* Directions: For the records below, print the lines from the line with "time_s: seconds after" through the line with "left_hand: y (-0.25" exactly as written; include both end lines and exclude the rest.

Data entries:
--- START ---

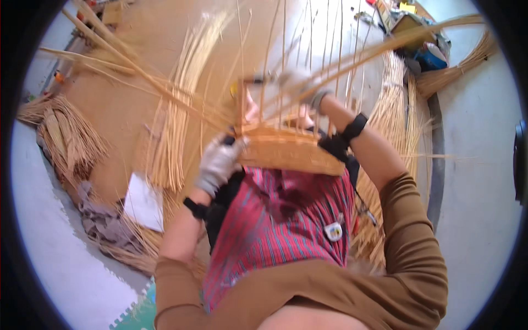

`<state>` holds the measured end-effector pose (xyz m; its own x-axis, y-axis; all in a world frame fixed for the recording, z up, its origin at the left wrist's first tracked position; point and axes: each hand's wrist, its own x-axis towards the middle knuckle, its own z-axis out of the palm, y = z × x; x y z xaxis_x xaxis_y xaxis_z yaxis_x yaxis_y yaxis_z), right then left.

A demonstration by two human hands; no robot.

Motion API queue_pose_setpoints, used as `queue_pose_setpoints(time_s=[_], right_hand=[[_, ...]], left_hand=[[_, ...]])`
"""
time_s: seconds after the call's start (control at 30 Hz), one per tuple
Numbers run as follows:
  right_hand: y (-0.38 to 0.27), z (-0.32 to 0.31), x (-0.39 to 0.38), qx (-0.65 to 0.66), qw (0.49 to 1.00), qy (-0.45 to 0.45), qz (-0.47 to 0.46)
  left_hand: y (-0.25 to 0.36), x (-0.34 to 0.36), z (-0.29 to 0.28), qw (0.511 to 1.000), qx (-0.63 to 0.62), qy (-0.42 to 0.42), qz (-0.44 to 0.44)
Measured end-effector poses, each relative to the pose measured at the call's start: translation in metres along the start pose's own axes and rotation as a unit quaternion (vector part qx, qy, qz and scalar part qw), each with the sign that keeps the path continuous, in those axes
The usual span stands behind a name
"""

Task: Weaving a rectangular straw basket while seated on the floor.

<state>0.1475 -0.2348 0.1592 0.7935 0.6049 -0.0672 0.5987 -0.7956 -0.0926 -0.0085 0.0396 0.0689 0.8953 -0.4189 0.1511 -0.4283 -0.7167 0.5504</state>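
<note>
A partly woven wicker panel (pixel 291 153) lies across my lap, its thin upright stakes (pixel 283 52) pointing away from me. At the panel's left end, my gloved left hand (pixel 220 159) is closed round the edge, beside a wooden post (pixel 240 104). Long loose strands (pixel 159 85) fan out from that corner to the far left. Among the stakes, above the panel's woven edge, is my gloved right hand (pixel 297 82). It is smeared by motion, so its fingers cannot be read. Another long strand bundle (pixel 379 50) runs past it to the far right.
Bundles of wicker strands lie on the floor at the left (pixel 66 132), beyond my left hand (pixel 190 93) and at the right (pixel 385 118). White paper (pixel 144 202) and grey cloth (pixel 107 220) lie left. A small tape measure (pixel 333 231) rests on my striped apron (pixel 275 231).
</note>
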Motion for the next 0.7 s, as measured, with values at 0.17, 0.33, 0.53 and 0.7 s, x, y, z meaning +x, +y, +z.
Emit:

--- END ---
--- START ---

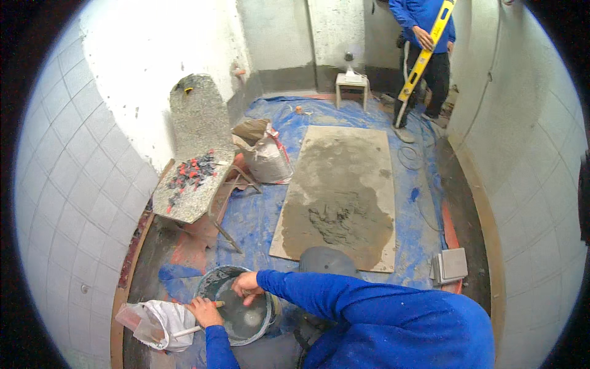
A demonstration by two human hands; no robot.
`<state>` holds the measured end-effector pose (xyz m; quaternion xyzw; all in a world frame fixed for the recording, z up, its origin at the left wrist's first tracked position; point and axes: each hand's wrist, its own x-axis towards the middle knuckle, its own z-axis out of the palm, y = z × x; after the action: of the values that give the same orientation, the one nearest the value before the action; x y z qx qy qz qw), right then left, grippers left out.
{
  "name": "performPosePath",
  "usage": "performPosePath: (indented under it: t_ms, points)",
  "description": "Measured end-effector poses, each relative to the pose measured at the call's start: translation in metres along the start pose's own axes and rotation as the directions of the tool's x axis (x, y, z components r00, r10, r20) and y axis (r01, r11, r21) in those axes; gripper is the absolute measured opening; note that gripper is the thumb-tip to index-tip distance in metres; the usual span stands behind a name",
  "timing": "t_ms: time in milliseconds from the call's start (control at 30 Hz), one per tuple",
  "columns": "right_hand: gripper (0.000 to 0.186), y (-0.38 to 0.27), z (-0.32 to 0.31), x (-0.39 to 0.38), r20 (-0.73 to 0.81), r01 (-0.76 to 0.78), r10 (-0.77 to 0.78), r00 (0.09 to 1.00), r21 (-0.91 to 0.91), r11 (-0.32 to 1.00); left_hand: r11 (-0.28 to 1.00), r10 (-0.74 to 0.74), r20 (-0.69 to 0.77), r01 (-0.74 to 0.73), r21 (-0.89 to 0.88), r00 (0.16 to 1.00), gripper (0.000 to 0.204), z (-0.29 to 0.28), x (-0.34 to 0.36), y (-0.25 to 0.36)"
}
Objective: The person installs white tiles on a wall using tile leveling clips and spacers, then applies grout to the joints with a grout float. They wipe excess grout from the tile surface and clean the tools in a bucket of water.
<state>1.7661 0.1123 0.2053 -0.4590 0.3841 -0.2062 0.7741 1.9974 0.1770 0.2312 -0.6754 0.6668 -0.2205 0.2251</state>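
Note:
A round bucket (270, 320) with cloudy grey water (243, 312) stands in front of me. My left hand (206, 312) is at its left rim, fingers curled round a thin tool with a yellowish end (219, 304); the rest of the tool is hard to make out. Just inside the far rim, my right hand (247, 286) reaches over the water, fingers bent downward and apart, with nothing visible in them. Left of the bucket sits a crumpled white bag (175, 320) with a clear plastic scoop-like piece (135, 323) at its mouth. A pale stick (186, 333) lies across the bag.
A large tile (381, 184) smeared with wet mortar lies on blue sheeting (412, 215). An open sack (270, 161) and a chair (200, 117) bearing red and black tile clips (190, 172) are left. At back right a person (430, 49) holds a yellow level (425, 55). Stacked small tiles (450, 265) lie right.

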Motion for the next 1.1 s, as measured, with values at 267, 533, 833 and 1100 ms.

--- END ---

* Solution for this task:
time_s: seconds after the call's start (control at 30 Hz), one per tuple
Numbers run as follows:
  right_hand: y (-0.38 to 0.27), z (-0.32 to 0.31), x (-0.39 to 0.38), qx (-0.65 to 0.66), qw (0.49 to 1.00), qy (-0.45 to 0.45), qz (-0.47 to 0.46)
  left_hand: y (-0.25 to 0.36), x (-0.34 to 0.36), z (-0.29 to 0.28), qw (0.511 to 1.000), qx (-0.63 to 0.62), qy (-0.42 to 0.42), qz (-0.44 to 0.44)

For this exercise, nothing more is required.